COURRIER DES LIBERTÉS SOCIALES
JEUDI 13 JANVIER 2000
LE SYNDICALISME DOIT SORTIR DU XIXe SIÈCLE
Ces
derniers jours, et de toutes parts, est posée la question de la représentativité,
comme celle du financement des syndicats. Nous nous félicitons donc de
voir de larges secteurs découvrir de la sorte un problème que
nos lecteurs connaissent bien (cf. notre Courrier du 20 septembre "Crise ouverte
de la Représentativité syndicale").
La
non représentativité de nos dirigeants et de nos porte parole,
obscurcit les perspectives de l'harmonie civique et sociale. Les partis politiques
sont financés de manière doublement douteuse. L'Argent gris alloué
par l'État ne semble guère plus propre, de ce point de vue, que
l'Argent réputé sale des caisses dites noires. Dans un cas comme
dans l'autre, le peuple français se reconnaît de moins en moins
dans ses porte parole. Sans nous engager ici dans l'aspect politique du débat,
reconnaissons que tout cela projette un certain doute, et même un doute
certain, quant à la légitimité des interlocuteurs
étatiques.
Mais avant de contribuer à la rénovation de l'État, le monde syndical français devrait avoir l'honnêteté de se remettre lui-même en cause. Dans sa lettre adressée au Congrès de Toulouse du CDCA du 21 novembre, Jacques Gerbault, président national du Cidunati parlait de réfléchir ensemble au syndicalisme du XXIe siècle (cf. notre Courrier du 30 novembre).
Nous
sommes heureux de partager cette préoccupation.
La
France, au sein de l'OCDE, est le pays où la syndicalisation est la plus
faible.
Ce n'est pas par hasard.
Les maux du syndicalisme français ont des racines historiques profondes. Le syndicalisme français a pris racine sur les mythes du XIXe siècle. À partir des années 1820 de bons esprits ont considéré que la condition des travailleurs réputés libres s'était considérablement dégradée depuis les lois dites D'Allarde et Le Chapelier de 1791.

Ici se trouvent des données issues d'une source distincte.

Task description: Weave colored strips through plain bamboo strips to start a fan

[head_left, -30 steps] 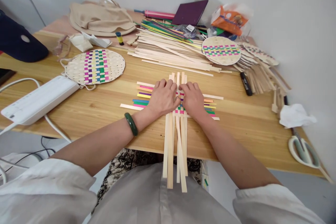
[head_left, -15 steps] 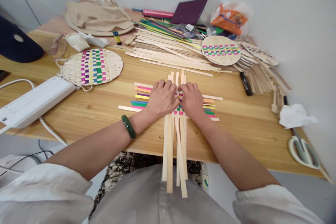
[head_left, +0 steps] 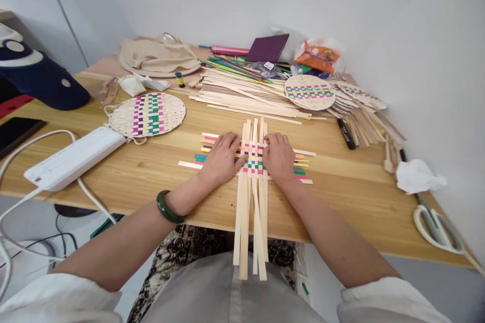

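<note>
A half-woven mat (head_left: 253, 157) of pale upright bamboo strips crossed by coloured strips lies on the wooden table (head_left: 151, 176) in front of me. My left hand (head_left: 222, 157) lies flat on the coloured strip ends at the mat's left side, fingers stretched out. My right hand (head_left: 278, 156) lies flat on the right side, fingers curved down onto the strips. The woven patch shows between them. The long pale strips (head_left: 250, 232) hang over the table's front edge toward my lap. A green bangle (head_left: 166, 207) circles my left wrist.
A finished round woven mat (head_left: 147, 115) lies at the left, another (head_left: 308, 92) at the back right. A heap of loose strips (head_left: 242, 93) fills the back. A white power strip (head_left: 74, 156), a black marker (head_left: 344, 133), scissors (head_left: 435, 227), crumpled tissue (head_left: 417, 175) and a dark cap (head_left: 41, 83) lie around.
Both hands have slid apart from the middle of the weave to its sides, uncovering the woven patch. My head has lifted and turned slightly, showing more wall.
</note>
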The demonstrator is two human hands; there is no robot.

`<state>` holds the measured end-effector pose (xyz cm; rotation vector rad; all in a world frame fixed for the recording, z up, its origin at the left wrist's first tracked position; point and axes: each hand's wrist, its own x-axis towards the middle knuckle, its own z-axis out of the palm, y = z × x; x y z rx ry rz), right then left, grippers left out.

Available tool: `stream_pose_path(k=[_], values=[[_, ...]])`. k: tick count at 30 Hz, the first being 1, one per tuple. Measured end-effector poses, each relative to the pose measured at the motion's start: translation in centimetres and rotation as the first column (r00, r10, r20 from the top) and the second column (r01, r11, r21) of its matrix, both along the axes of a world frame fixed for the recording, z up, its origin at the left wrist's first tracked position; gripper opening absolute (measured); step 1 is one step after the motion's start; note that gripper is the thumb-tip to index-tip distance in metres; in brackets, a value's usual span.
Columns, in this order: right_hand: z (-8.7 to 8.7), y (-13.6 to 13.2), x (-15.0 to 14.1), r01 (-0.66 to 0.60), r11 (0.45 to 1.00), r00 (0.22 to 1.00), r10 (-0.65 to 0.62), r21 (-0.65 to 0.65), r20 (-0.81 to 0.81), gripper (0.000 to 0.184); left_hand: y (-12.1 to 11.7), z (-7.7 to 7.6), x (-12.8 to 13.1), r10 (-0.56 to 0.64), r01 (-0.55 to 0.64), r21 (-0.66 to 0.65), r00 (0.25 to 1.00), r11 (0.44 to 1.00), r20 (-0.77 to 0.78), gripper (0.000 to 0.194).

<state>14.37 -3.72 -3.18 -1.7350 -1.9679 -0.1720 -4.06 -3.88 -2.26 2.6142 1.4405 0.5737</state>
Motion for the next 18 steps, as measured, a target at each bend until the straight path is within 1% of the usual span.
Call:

La première avait supprimé en avril les institutions professionnelles, maîtrises et jurandes, réformées en 1776.
La seconde, en juin, avait interdit tout groupement à caractère syndical. On peut penser aujourd'hui que ces deux réformes, inscrites jusque dans le Code pénal promulgué par Napoléon en 1810, ne sont certainement pas la seule raison de la misère ouvrière du XIXe siècle. Toujours est-il qu'un certain nombre de lois ont permis, au cours du XIXe siècle, la reconstitution pénible et souffreteuse des libertés associatives si malmenées en France, celle des mutuelles (1852), puis des syndicats (1884) puis enfin des associations civiles (1901).
Et
on attend encore que la France permette l'existence, en Droit français,
d'institutions comme la fondation ou la fiducie.
De
plus, aucune des institutions associatives ne fonctionne convenablement en France.
Les lois françaises sont très retardataires, et leur application
très laxiste.
Toujours est-il aussi que, depuis près de 100 ans, nous demeurons encore tributaires en France d'un vision remontant au XIXe siècle. Cette vision doit beaucoup au roman. Sans parler de Victor Hugo, soulignons que la "réalité" sociale et industrielle ouvrière est supposée dépeinte dans les romans de Zola, comme la "réalité" économique bourgeoise est supposée avoir été analysée dans ceux de Balzac... Quand l'exception culturelle française subventionne un film destiné à montrer aux enfants des écoles ce qu'est l'industrie, cela donne "Germinal" (et ces jours-ci le caricatural "Ressources Humaines"). Plus grave encore, à partir de 1922, et plus encore de 1945, une autre idéologie du XIXe siècle, le marxisme léninisme a dominé notre paysage syndical, ceci contrairement à l'Angleterre et à l'Allemagne, pays où les syndicats s'en sont écartés.
Aujourd'hui,
encore la CGT perpétue cette domination, et l'on voit même se renforcer
au sein de FO, mais aussi de la FSU, du Syndicat national unifié des
impôts, de SUD, etc. une galaxie extrême de petites bureaucraties
elles aussi acquises aux idées rétrogrades de lutte des classes.
Pour compléter cet archaïsme, notons que le travail indépendant est lui aussi très mal loti. Les bureaucraties supposées parler au nom des entrepreneurs sont elles-mêmes pétries des slogans les plus arriérés. Un coup de balai s'impose donc!